Dengan ojo dumeh, kita selalu diingatkan untuk berlaku adil dan amanah, apalagi bagi yang sedang berada di ”atas”. Menjadi kewajiban bagi orang yang sedang berkuasa dan mendapat amanah dari rakyat melalui takdir Tuhan untuk mendengar suara rakyat. Bukankah demokrasi itu mendengarkan suara rakyat?
Presiden Jokowi dalam sebuah acara debat calon presiden, menurut Tajuk Rencana Kompas (Selasa, 6/10/2020), juga menyebutkan bahwa dalam alam demokrasi, suara rakyat adalah suara Tuhan.
Bagaimana kenyataannya?
Revisi UU KPK tetap mulus tanpa menengok keberatan rakyat. Penundaan pilkada karena adanya Covid-19 juga tidak dilakukan meski banyak elemen yang menyuarakan. Bahkan, RUU Cipta Kerja tergopoh-gopoh dipaksakan pengesahannya meski penuh dagelan politik.
Lantas, di mana keberadaan makna demokrasi Pancasila? Yang ada hanyalah demokrasi kuat-kuatan, yang banyak dan kuat akan mengatur segalanya.
Ojo dumeh, demikian leluhur kita mengingatkan. Jangan sampai terjadi gajah mati meninggalkan gading, harimau mati meninggalkan belang, dan manusia mati hanya meninggalkan nama yang buruk.
Sejarah akan mencatat semua perilaku kita.
SRI HANDOKO
Tugurejo-Semarang
Prihatin
Saya prihatin sangat dalam, mencermati demokrasi jalanan yang akhir-akhir ini marak terjadi di beberapa kota besar, khususnya di DKI Jakarta. Demo itu merupakan upaya penolakan UU Cipta Kerja yang sudah diketok palu di DPR.
Demonstrasi yang tertib dan teratur memang betul menjadi sarana yang menyuarakan aspirasi rakyat. Akan tetapi, membakar, menjarah, merusak fasilitas umum, dan bahkan melempari aparat kepolisian dengan batu layaknya preman-preman brutal sungguh tidak beradab.
Tampaknya kecerdasan intelektual, moral, logika, dan budaya santun milik bangsa Indonesia semakin hilang.
Merusak, membakar, dan mencederai lebih ditampilkan daripada memelihara dan merawat. Otot lebih ditonjolkan daripada otak, teriakan lantang kelompok lebih didengar daripada suara hati nurani. Lebih parah lagi, generasi muda yang masih di bangku sekolah dan perguruan tinggi ikut-ikutan menjadi brutal dan anarki.

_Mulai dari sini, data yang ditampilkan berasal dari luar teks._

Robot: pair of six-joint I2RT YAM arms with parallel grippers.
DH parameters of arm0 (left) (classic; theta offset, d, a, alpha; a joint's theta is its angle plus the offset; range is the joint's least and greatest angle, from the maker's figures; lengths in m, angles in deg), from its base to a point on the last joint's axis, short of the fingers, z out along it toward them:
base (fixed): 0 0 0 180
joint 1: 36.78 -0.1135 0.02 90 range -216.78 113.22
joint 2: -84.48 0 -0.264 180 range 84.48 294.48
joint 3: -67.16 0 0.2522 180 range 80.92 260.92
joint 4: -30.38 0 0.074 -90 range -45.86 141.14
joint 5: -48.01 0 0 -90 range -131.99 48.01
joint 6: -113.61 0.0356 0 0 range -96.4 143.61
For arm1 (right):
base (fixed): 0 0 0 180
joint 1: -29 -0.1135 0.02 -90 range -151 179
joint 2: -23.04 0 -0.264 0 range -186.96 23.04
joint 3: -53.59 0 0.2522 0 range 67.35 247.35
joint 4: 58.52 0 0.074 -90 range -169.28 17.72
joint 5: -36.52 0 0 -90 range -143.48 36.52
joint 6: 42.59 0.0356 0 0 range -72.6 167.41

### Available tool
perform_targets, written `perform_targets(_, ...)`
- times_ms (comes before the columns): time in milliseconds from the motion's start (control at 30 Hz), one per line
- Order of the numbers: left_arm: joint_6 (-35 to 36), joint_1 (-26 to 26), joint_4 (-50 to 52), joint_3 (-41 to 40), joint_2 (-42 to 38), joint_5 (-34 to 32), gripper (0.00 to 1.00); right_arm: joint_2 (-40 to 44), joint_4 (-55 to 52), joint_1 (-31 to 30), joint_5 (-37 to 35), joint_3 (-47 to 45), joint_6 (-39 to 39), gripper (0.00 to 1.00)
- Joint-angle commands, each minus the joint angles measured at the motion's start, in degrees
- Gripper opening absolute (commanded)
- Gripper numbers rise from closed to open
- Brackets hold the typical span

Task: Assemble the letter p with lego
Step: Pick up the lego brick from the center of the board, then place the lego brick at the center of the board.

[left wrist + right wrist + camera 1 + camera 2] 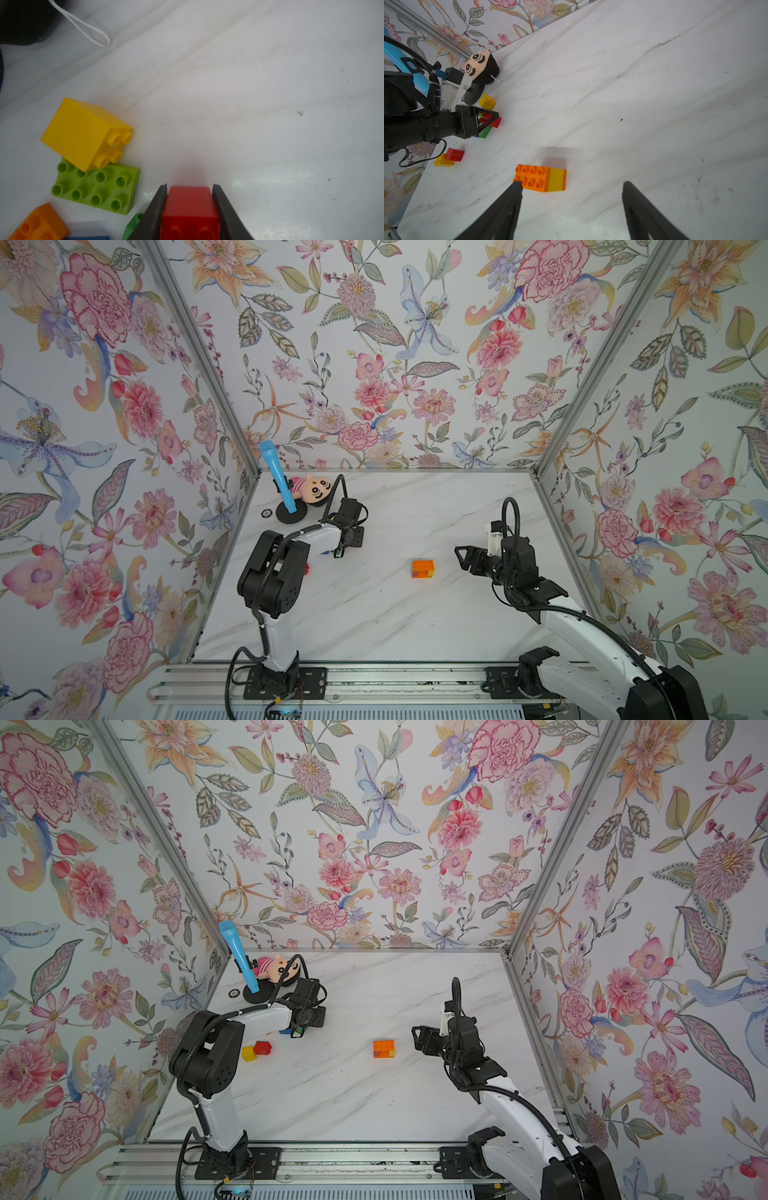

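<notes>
**Status: early stage.** The only joined work in view is the orange-and-yellow block (423, 568). It stands alone on the bench (374, 622) at centre frame in both top views and consists of an orange eight-stud brick mated to yellow. How many yellow pieces it contains cannot be read from these views. No stem or bowl of a letter P is recognisable.

**Left pincer** (189, 185): the jaws are closed against both flanks of a red brick (190, 207), at the lower centre of the left wrist view. Whether that brick is clear of the bench cannot be determined.

**Right pincer** (572, 183): the jaws are spread wide and hold nothing. It sits near the block, to its right in both top views, and is not around it.

**Loose stock** lies left of centre in both top views, under and beside the left arm:
- a yellow brick (83, 133), tipped on its side and resting partly on a light-green brick (97, 187)
- an orange brick (37, 224) and a blue piece (89, 238)
- a dark-green brick (485, 132)
- a loose red brick (262, 1047) touching a small yellow brick (249, 1053)

**Outstanding, as judged:** nearly everything — the gripped red brick is not seated on the block, and the loose stock is unplaced.
</notes>
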Motion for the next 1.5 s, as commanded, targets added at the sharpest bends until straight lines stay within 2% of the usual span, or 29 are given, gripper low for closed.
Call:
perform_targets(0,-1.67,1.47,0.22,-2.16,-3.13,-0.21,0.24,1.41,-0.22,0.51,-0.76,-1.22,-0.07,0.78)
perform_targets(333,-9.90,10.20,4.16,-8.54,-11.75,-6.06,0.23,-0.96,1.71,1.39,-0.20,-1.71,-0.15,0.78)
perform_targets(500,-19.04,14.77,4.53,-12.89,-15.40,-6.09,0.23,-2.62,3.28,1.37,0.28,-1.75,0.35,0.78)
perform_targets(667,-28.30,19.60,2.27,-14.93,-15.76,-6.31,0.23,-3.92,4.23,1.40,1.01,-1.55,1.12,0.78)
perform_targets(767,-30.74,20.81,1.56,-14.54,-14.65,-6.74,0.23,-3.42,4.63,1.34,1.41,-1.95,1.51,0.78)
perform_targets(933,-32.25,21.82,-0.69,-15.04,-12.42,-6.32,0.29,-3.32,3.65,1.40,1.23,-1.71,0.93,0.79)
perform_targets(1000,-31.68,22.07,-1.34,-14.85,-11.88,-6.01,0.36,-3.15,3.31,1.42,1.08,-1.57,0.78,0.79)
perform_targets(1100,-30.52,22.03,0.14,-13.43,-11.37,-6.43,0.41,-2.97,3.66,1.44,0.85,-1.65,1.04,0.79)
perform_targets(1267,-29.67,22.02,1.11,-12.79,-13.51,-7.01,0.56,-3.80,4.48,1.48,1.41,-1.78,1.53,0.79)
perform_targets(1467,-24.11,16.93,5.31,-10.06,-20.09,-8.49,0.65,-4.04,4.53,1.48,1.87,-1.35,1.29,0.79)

Kalau keadaan ini dibiarkan berlanjut, jangan harap mimpi akan menikmati bonus demografi menjadi kenyataan. Sebaliknya, bangsa Indonesia malah akan terperangkap oleh krisis yang luar biasa parah dan kita semua ikut menderita.

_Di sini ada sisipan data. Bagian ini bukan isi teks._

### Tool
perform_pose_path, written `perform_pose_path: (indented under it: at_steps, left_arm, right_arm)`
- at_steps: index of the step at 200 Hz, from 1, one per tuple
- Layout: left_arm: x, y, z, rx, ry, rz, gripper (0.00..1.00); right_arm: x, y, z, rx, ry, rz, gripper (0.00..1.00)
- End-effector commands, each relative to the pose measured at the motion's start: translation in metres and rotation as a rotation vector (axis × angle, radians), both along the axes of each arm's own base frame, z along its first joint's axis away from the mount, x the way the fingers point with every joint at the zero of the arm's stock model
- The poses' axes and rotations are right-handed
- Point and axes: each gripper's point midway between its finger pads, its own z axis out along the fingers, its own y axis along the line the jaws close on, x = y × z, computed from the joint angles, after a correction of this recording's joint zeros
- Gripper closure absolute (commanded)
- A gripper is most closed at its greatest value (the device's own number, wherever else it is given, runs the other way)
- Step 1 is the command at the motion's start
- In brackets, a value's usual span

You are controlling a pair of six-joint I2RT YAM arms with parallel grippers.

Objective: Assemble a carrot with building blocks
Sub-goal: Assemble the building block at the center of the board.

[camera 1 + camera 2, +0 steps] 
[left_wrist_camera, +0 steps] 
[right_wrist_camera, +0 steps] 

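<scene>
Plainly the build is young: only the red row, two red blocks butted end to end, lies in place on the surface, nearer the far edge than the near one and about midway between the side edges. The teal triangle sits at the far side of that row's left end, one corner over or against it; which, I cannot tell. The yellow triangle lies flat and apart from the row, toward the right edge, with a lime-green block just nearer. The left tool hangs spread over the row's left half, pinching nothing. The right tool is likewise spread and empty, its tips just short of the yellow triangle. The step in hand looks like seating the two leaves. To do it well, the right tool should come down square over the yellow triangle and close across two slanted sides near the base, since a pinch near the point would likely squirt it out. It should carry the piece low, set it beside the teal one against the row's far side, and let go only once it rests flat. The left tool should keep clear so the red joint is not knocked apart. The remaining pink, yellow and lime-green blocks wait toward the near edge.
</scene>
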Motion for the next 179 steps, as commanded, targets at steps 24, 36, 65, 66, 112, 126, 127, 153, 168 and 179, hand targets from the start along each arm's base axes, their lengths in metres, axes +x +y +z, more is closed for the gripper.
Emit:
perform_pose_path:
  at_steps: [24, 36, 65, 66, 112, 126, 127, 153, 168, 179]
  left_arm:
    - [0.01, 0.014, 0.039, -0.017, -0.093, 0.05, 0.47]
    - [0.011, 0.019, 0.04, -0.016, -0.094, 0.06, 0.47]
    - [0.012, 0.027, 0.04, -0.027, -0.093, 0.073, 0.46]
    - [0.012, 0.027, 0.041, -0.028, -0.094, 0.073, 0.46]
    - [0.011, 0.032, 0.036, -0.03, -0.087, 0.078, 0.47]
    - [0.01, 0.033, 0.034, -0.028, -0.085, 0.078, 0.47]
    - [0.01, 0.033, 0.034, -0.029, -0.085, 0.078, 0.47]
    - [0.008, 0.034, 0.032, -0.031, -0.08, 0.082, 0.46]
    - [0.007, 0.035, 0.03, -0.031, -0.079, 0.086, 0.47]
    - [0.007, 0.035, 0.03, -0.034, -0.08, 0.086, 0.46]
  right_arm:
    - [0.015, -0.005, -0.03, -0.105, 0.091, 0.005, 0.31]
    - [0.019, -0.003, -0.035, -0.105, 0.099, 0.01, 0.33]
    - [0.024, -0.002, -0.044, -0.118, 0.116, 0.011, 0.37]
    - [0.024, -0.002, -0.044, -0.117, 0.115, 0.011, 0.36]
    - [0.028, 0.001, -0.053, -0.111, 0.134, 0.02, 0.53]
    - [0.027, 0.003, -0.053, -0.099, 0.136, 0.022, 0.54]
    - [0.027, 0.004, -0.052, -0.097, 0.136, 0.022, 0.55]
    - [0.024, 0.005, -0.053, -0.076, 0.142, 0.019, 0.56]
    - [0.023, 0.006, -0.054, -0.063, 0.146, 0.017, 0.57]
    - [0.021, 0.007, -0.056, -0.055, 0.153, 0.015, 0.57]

Kalau kita tidak cepat membenahi dunia pendidikan dan penegakan hukum, akan muncul lebih banyak lagi orang yang tidak lagi sejalan dalam kemajuan teknologi dan peradaban dunia modern.
Sudah saatnya hukum ditegakkan, tindak tegas para pelaku, kembalikan para pelajar dan mahasiswa ke bangku sekolah dan kuliah.
FX Wibisono
Jalan Kumudasmoro Utara,
Semarang 50148
Sertifikat Tanah
Tahun 2018 setelah Lebaran, kami dari Kelurahan Kampung Melayu, RW 005, Kecamatan Jatinegara mengajukan pembuatan sertifikat tanah kolektif.

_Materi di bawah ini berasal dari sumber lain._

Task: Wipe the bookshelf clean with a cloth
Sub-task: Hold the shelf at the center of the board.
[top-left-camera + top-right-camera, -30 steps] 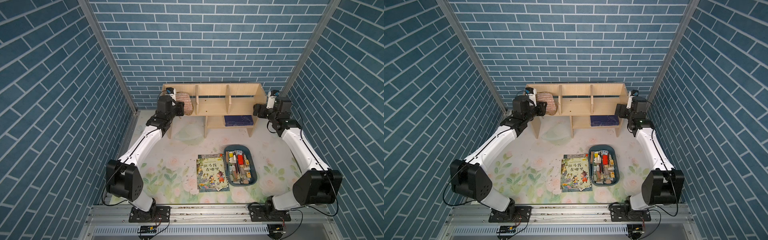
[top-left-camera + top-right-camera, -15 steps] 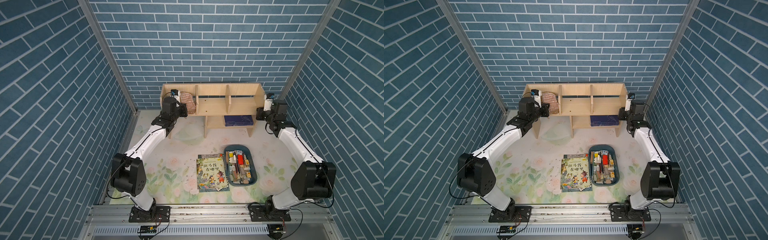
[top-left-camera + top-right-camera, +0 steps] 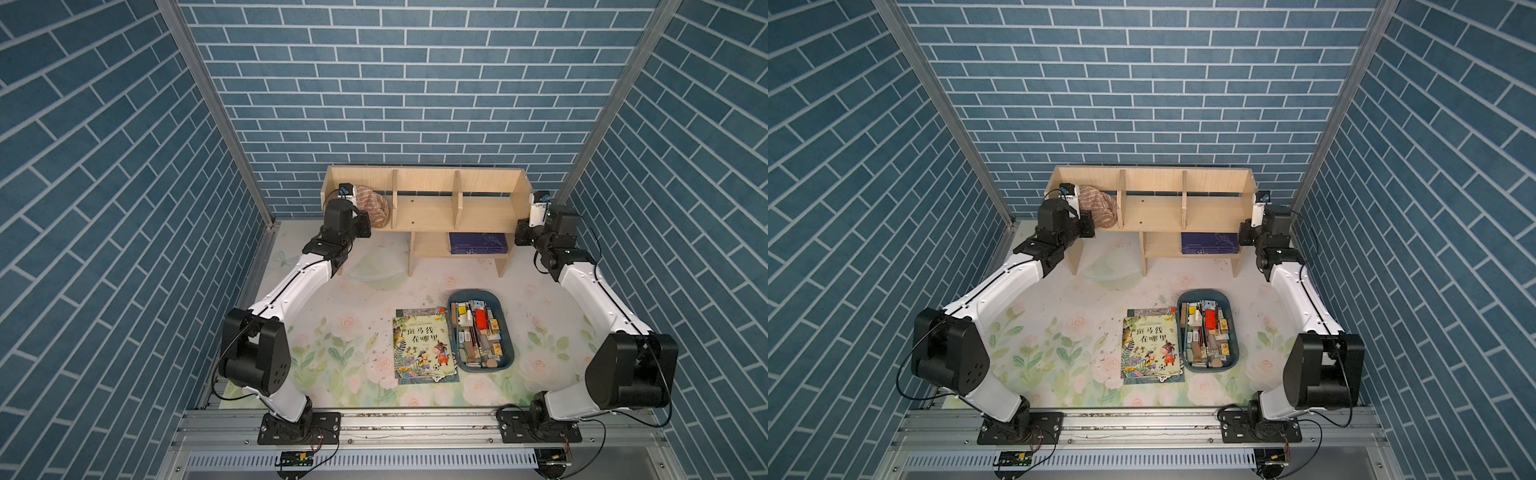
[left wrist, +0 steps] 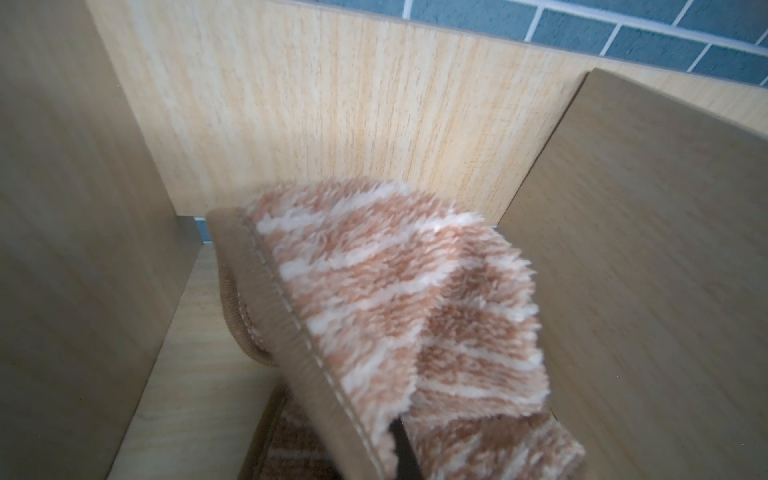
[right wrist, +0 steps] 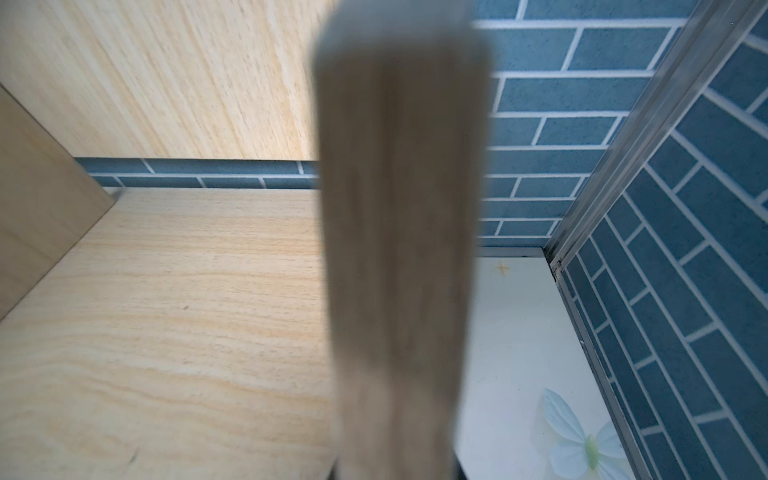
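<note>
The light-wood bookshelf (image 3: 424, 214) (image 3: 1152, 214) stands against the back wall. The striped brown-pink and cream cloth (image 3: 376, 208) (image 3: 1098, 205) is bunched in its left compartment, resting on the compartment floor near the back panel. My left gripper (image 3: 370, 223) (image 3: 1092, 222) reaches into that compartment and is shut on the cloth (image 4: 395, 299); only a dark fingertip (image 4: 401, 451) shows through the folds. My right gripper (image 3: 521, 233) (image 3: 1244, 232) is shut on the front edge of the bookshelf's right side panel (image 5: 399, 249), which fills the space between the jaws.
A dark blue book (image 3: 478, 242) lies on the lower shelf. An illustrated picture book (image 3: 424, 347) and a blue tray (image 3: 508, 332) with several small items lie on the floral mat. A clear plastic piece (image 3: 374, 268) lies beneath the shelf. Brick walls stand close behind and beside.
The left arm has pushed the cloth deeper into the left compartment. The right gripper has closed onto the bookshelf's right side panel.
</note>
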Action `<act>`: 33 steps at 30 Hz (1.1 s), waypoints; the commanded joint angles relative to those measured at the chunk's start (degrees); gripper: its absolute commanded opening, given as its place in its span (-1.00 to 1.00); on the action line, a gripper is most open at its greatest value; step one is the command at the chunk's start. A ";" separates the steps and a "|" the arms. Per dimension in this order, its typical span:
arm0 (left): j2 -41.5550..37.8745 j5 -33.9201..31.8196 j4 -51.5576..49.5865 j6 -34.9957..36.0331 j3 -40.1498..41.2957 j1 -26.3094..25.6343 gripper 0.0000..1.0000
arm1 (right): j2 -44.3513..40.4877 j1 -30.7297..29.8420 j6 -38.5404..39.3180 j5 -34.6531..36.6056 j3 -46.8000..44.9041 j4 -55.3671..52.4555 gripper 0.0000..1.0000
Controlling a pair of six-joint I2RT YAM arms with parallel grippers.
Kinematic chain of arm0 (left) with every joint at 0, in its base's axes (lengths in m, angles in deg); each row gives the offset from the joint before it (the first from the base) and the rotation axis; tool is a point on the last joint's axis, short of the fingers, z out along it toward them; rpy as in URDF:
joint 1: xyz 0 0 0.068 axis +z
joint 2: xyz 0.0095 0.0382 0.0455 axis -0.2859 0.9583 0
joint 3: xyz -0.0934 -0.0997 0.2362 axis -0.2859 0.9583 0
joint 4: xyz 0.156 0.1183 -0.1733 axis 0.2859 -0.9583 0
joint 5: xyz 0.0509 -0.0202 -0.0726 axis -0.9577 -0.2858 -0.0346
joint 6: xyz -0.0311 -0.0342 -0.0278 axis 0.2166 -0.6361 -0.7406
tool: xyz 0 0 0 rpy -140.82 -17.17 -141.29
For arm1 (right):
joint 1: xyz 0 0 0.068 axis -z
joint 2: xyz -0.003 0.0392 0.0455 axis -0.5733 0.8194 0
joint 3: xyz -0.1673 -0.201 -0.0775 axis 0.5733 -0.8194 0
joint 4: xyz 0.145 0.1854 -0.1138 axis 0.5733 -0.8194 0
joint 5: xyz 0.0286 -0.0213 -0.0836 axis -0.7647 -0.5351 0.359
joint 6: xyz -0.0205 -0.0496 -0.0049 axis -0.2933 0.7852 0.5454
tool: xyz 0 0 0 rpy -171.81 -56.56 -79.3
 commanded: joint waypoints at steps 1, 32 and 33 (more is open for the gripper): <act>-0.86 -1.14 -0.92 1.53 -0.46 0.19 -0.80 | -6.65 -0.95 -6.11 -7.98 -3.74 -1.20 -1.00; -6.21 -7.21 -9.16 -3.98 -4.14 10.68 0.99 | -6.21 -0.67 -5.57 -10.86 -0.69 -3.92 -1.00; -5.54 -6.60 -8.67 -3.94 -3.81 11.22 0.99 | -5.96 -0.68 -5.52 -10.90 -0.54 -3.99 -1.00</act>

Kami menyerahkan berkas dokumen tanah yang dibutuhkan. Kami juga sudah dimintai uang jalan dan sudah kami serahkan. Akan tetapi sampai saat ini, sudah lebih dari dua tahun, sertifikat kami belum ada kabar beritanya.
Di daerah lain banyak yang belum sampai satu tahun sudah menerima sertifikat. Mohon perhatian yang berwenang.